The records:
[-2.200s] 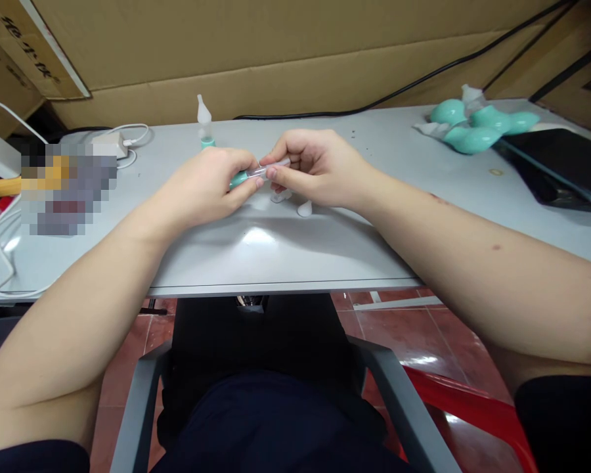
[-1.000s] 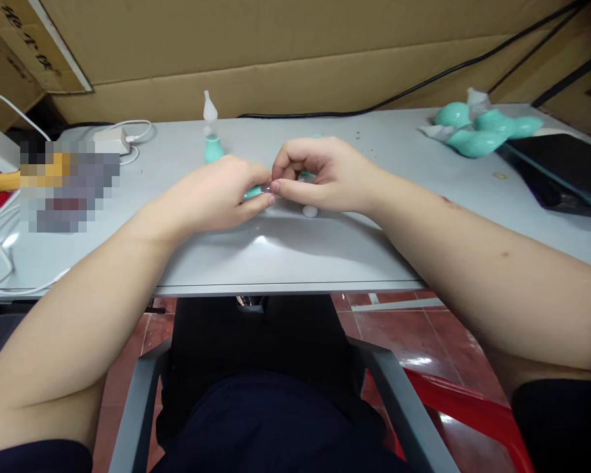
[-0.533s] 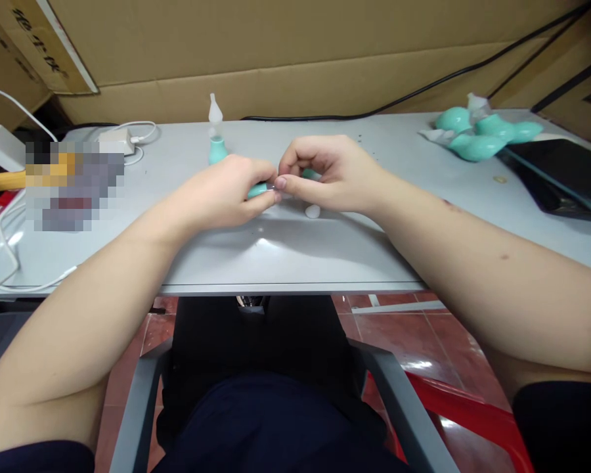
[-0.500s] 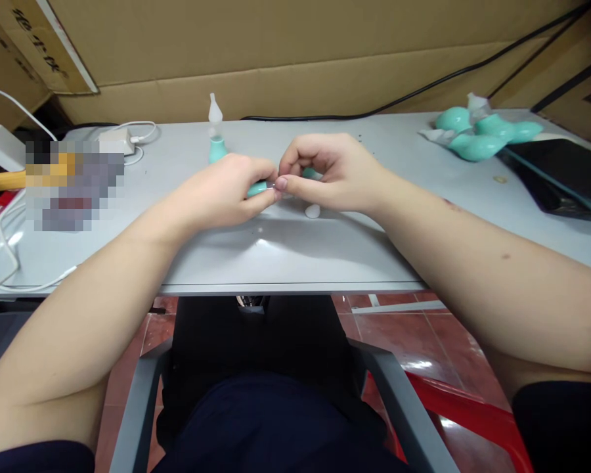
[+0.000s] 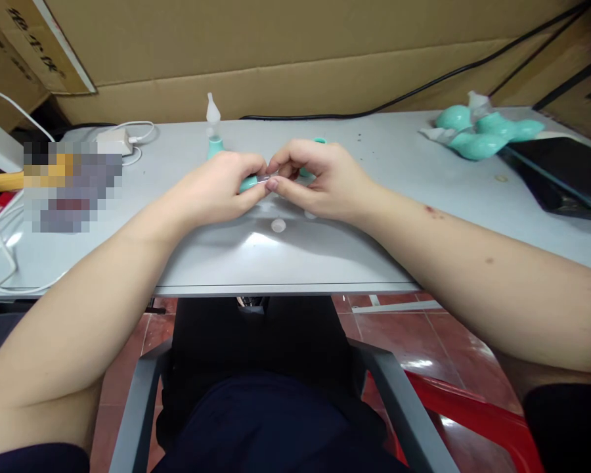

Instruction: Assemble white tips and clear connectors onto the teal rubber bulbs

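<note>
Fingers closed, my left hand grips a mint-green bulb with a clear plastic part at its end. Thumb and fingertips of my right hand pinch at that clear part, touching my left fingertips. Most of the piece is hidden by the fingers. A small white round cap lies on the table just below the hands. Another white piece peeks out under my right hand. Behind that hand a mint-green rim shows. Beyond my left hand stands a mint-green bulb aspirator with a clear, white-tipped nozzle.
Several mint-green bulbs with clear wrapping lie at the back right, beside a dark phone-like slab. A white charger and white cables are on the left. A black cable runs along the cardboard wall at the back.
Both hands have shifted slightly left, still together on the piece. The white cap below them has come into view, and the white piece by my right hand is now more covered.
</note>
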A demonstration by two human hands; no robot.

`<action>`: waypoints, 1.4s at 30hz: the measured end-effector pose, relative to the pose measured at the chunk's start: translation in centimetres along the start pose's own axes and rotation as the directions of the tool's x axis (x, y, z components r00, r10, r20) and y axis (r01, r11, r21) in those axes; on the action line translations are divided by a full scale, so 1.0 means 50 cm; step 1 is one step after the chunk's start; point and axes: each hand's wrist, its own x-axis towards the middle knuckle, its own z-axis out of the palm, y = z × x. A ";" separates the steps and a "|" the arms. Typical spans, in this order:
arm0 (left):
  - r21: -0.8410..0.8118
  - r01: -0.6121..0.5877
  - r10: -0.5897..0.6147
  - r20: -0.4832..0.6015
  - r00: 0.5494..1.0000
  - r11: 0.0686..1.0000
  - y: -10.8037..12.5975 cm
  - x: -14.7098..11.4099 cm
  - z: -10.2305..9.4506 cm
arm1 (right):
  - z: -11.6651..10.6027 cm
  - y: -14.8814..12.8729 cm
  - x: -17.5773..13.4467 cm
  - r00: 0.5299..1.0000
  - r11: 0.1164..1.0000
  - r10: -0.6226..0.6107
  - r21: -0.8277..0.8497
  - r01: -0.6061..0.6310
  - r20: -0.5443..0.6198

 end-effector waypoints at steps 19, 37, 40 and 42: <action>-0.023 0.005 -0.005 -0.011 1.000 1.000 -0.013 -0.001 -0.005 | -0.022 -0.062 0.005 0.950 0.866 0.269 -0.471 -0.166 0.160; -0.094 0.037 -0.041 -0.035 0.999 0.995 -0.010 0.002 -0.009 | -0.053 -0.097 0.025 0.830 0.837 0.371 -0.536 -0.105 0.416; -0.117 0.049 -0.053 -0.037 0.998 0.992 -0.005 0.003 -0.009 | -0.059 -0.091 0.025 0.812 0.842 0.391 -0.525 -0.126 0.432; -0.128 0.055 -0.060 -0.036 0.998 0.990 -0.003 0.002 -0.009 | -0.065 -0.089 0.025 0.803 0.843 0.401 -0.521 -0.135 0.441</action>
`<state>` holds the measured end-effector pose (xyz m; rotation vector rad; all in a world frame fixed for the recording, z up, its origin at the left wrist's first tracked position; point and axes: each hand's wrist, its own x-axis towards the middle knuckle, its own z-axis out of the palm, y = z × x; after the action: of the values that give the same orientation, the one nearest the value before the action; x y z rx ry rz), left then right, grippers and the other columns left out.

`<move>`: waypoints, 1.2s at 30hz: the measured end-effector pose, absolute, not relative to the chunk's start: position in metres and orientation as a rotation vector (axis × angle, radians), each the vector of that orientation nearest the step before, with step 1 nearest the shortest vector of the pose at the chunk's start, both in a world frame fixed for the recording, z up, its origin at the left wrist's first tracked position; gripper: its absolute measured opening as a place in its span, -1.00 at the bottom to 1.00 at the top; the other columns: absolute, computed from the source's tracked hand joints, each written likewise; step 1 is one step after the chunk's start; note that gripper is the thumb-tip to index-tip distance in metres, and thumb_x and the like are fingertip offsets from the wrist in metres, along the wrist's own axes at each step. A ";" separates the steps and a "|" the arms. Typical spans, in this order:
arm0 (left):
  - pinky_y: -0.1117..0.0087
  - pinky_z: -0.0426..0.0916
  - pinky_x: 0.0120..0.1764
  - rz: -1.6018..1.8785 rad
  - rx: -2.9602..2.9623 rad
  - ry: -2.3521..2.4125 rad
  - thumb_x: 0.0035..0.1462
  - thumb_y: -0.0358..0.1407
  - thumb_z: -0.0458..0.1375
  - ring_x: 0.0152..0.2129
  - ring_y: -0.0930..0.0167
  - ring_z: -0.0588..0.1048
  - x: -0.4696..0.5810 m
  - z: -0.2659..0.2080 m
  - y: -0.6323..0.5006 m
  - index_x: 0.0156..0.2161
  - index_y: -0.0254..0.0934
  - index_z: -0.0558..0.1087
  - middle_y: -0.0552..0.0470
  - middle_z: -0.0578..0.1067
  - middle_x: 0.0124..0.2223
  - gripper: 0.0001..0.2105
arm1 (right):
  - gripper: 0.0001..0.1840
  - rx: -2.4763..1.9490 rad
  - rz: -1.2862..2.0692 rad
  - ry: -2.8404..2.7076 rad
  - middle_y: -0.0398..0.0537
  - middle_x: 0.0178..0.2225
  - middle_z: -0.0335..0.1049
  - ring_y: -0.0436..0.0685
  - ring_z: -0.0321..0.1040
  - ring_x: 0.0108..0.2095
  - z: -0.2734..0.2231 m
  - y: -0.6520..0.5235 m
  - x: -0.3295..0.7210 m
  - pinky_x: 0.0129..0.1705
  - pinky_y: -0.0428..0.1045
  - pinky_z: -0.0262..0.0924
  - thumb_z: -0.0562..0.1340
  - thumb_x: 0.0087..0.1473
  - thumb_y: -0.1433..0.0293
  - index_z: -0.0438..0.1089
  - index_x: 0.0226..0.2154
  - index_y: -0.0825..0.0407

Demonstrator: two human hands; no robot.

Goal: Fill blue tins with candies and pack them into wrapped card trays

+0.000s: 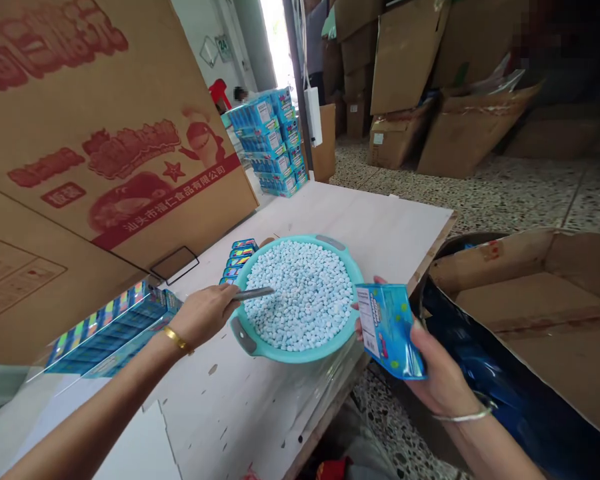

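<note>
My left hand (210, 315), a gold bracelet at its wrist, is closed round a metal scoop (255, 293). The scoop is seen nearly edge-on, over the left side of a turquoise basin (300, 357). Small pale-blue candies (300, 293) fill the basin in a wide heap. To the right of the rim, my right hand (443, 373) grips a shiny blue pouch (393, 327) between thumb and fingers. The pouch is tilted, with a white label panel facing me; whether anything is inside cannot be seen.
The basin stands on a white table (360, 207). A large printed carton (105, 133) is at left, above blue display boxes (125, 327). Small colourful packs (237, 260) lie behind the basin; blue packages (273, 143) are stacked farther back. An open cardboard box (510, 293) is at right.
</note>
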<state>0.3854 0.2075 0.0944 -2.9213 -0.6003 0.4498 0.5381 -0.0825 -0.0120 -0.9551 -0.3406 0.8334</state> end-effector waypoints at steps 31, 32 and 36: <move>0.37 0.35 -0.21 -0.108 -3.742 -0.325 0.17 -0.18 0.08 -0.30 0.41 0.43 0.423 0.078 0.227 -0.16 -0.26 0.39 0.01 0.47 -0.22 -0.78 | -0.63 -1.805 0.131 -0.978 0.02 -0.09 0.38 0.24 0.33 -0.10 0.013 -0.016 0.593 -0.03 0.14 0.25 0.22 0.08 0.18 0.28 -0.07 -0.04; 0.37 0.36 -0.22 -0.094 -3.731 -0.311 0.17 -0.17 0.08 -0.31 0.42 0.43 0.423 0.088 0.226 -0.15 -0.26 0.39 0.01 0.47 -0.22 -0.77 | -0.63 -1.811 0.123 -1.008 0.04 -0.08 0.37 0.25 0.32 -0.08 0.013 -0.012 0.591 -0.02 0.16 0.24 0.21 0.09 0.19 0.28 -0.07 -0.04; 0.41 0.34 -0.25 0.061 -3.646 -0.182 0.17 -0.18 0.08 -0.35 0.44 0.44 0.429 0.117 0.222 -0.13 -0.26 0.41 0.00 0.50 -0.22 -0.77 | -0.65 -1.780 0.135 -1.108 0.06 -0.05 0.36 0.27 0.31 -0.04 0.011 0.000 0.583 0.00 0.19 0.24 0.19 0.09 0.27 0.26 -0.04 -0.04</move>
<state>0.4286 0.2217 0.1172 -3.6465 -0.1821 0.0609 0.5827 0.0004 0.0111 -1.7797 -1.1080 0.1354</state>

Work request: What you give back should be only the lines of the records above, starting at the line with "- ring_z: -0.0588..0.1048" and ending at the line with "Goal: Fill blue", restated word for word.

Written solution:
  - ring_z: -0.0588..0.1048
  - x: -0.4696..0.5810 m
  - z: -0.2659..0.2080 m
  - y: -0.6323..0.5006 m
  - index_x: 0.0156..0.2161
  - index_y: -0.0254..0.0934
  - index_z: -0.0558..0.1087
  - middle_y: -0.0552..0.0470
  - middle_z: -0.0578..0.1067
  - middle_x: 0.0124..0.2223
  - gripper: 0.0001..0.2105
arm1 (right):
  - gripper: 0.0001..0.1840
  - rx: -2.4763..1.9490 rad
  - rz: -1.2862..2.0692 rad
  - ry: -2.8404..2.7076 rad
  - middle_y: -0.0398..0.0537
  - middle_x: 0.0178..0.2225
  - middle_z: -0.0335..0.1049
  - ring_y: -0.0436..0.0685
  - ring_z: -0.0321..0.1040
  - ring_x: 0.0108..0.2095
  - z: -0.2734..0.2231 m
  - y: -0.6520..0.5235 m
  - x: -0.3295..0.7210 m
  - pinky_x: 0.0129..0.1705
  - pinky_y: -0.0428..0.1045
  - pinky_z: -0.0262..0.0924
  - thumb_z: -0.0562..0.1340
  - thumb_x: 0.0087..0.1473
  - thumb_y: -0.1433..0.0293
  - index_z: -0.0438..0.1089
  - index_x: 0.0226..0.2154
  - index_y: -0.0825..0.0407

Demonstrator: two human hands; no robot.

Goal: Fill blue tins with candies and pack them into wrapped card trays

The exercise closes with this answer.